I think it's a SAS Expander, since it only require a single SFF 8087 cable.

Yes it is, and it'll work nicely. Bonus: the one controller can handle not only the existing chassis but you can also have the other SFF8087 wired up to an additional chassis if you wish. The only caveat with all that is that the aggregate bandwidth to the backplane becomes limited by the 4 6Gbps lanes (24Gbps or something a bit less than 3GB/sec). Contemporary drives run around 150MB/sec and 24 of them would require about 4GB/sec for "full" capability. Your system is unlikely to be able to push data that quickly in a useful manner, so in my opinion, not an issue. Could be an issue for someone building an all-SSD system though.

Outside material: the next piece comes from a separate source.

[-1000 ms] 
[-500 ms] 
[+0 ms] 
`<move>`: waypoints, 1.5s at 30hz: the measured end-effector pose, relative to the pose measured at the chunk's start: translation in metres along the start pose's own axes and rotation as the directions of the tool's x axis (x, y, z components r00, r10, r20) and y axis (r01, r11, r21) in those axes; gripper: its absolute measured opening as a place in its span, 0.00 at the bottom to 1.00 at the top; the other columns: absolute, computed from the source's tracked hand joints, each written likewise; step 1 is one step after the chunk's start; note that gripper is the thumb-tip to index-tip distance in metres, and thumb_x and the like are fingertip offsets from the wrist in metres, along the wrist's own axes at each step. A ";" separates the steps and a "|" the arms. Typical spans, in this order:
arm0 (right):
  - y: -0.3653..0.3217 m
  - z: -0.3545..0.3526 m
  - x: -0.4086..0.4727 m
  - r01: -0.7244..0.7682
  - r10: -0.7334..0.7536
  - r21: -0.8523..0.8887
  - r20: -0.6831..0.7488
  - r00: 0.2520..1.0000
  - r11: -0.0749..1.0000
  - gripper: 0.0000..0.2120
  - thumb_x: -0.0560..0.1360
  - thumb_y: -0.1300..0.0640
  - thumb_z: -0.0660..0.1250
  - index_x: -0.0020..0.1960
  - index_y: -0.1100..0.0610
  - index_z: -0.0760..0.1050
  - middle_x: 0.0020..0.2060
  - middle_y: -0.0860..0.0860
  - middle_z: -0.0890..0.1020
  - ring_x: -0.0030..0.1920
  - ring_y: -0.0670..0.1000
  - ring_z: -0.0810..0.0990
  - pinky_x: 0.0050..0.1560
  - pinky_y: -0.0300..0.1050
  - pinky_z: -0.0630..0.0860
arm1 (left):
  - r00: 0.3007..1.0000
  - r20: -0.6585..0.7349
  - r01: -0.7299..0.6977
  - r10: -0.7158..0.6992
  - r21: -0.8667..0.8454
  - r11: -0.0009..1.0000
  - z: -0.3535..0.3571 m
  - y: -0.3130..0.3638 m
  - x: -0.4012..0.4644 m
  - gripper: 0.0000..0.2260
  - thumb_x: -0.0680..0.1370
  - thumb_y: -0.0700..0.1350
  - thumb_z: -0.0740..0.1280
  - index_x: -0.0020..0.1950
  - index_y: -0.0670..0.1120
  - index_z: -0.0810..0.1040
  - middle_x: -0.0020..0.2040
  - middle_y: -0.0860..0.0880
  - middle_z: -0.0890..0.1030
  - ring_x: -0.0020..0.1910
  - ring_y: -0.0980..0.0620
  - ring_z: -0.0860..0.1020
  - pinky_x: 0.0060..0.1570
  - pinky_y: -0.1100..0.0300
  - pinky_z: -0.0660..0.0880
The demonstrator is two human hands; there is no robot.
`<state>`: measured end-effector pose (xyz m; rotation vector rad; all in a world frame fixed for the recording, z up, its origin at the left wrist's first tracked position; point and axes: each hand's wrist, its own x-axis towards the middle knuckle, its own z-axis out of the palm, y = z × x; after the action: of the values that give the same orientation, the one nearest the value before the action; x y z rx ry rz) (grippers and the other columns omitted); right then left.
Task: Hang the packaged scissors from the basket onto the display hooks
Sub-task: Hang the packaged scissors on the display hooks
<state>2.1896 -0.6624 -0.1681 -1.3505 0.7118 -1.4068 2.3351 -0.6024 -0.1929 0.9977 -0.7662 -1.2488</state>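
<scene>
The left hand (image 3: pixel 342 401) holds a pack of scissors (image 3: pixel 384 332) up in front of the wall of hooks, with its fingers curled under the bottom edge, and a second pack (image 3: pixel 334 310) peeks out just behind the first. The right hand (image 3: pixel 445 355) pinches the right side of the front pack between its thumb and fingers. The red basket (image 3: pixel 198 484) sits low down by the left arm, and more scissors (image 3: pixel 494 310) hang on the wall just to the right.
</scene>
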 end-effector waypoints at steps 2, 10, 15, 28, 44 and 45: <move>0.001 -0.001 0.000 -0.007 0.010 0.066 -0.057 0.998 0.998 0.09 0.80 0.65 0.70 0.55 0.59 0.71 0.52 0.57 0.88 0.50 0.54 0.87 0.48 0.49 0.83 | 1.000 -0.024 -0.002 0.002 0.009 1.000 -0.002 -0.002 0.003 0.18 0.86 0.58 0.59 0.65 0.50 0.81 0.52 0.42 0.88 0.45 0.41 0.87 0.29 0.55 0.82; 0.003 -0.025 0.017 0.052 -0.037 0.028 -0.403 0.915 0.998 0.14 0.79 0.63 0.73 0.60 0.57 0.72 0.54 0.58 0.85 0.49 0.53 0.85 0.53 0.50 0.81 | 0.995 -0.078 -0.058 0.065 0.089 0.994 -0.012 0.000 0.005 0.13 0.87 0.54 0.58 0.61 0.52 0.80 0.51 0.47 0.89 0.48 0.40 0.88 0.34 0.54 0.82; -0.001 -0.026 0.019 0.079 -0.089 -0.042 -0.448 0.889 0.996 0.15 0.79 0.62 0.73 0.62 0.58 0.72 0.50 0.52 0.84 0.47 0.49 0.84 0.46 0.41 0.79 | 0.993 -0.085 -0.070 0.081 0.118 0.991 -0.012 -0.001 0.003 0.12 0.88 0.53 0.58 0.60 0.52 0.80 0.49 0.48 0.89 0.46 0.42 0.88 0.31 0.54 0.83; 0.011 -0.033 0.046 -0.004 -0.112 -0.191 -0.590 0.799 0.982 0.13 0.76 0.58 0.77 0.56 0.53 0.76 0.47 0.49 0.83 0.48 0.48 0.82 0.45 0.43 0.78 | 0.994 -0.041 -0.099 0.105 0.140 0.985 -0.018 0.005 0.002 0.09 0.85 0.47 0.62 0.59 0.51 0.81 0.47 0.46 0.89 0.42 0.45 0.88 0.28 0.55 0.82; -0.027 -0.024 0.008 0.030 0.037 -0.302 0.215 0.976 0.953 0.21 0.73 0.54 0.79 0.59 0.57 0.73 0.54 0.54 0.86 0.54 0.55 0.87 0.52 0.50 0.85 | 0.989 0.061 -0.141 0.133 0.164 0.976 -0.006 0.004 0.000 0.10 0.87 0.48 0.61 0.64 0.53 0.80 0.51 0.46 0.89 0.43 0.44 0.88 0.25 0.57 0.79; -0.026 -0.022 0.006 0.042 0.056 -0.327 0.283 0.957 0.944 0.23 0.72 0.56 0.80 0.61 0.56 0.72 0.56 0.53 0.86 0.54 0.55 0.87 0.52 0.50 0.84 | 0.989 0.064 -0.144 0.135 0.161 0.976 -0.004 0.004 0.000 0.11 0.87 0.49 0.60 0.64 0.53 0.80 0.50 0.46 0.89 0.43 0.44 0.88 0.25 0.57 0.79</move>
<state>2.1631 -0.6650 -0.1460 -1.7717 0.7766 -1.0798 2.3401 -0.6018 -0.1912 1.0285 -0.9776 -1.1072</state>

I really don't have any real data about bandwidth. But we have some performance hungry servers: one Exchange 2013 server with 600 users as example. And an Apache2 Webserver with an wordpress page.

Let me be blunt here: how in the $&#@(* can you have ESXi and not have any "real data" about your I/O requirements? Go to the host performance tab. Go to "Disk". Look at it.

I was thinking in using only the four 1TB Disks, since the 600GB disk are not new. But another question emerged: about the zpool with two 1TB RAID1 zdevs, they work as an RAID10 array? With the performance gain of RAID0? There's something like RAID10 using ZFS?

It is useless trying to compare ZFS with conventional RAID levels, the marketing droids have screwed up the terminology, and it isn't really correct for ZFS anyways.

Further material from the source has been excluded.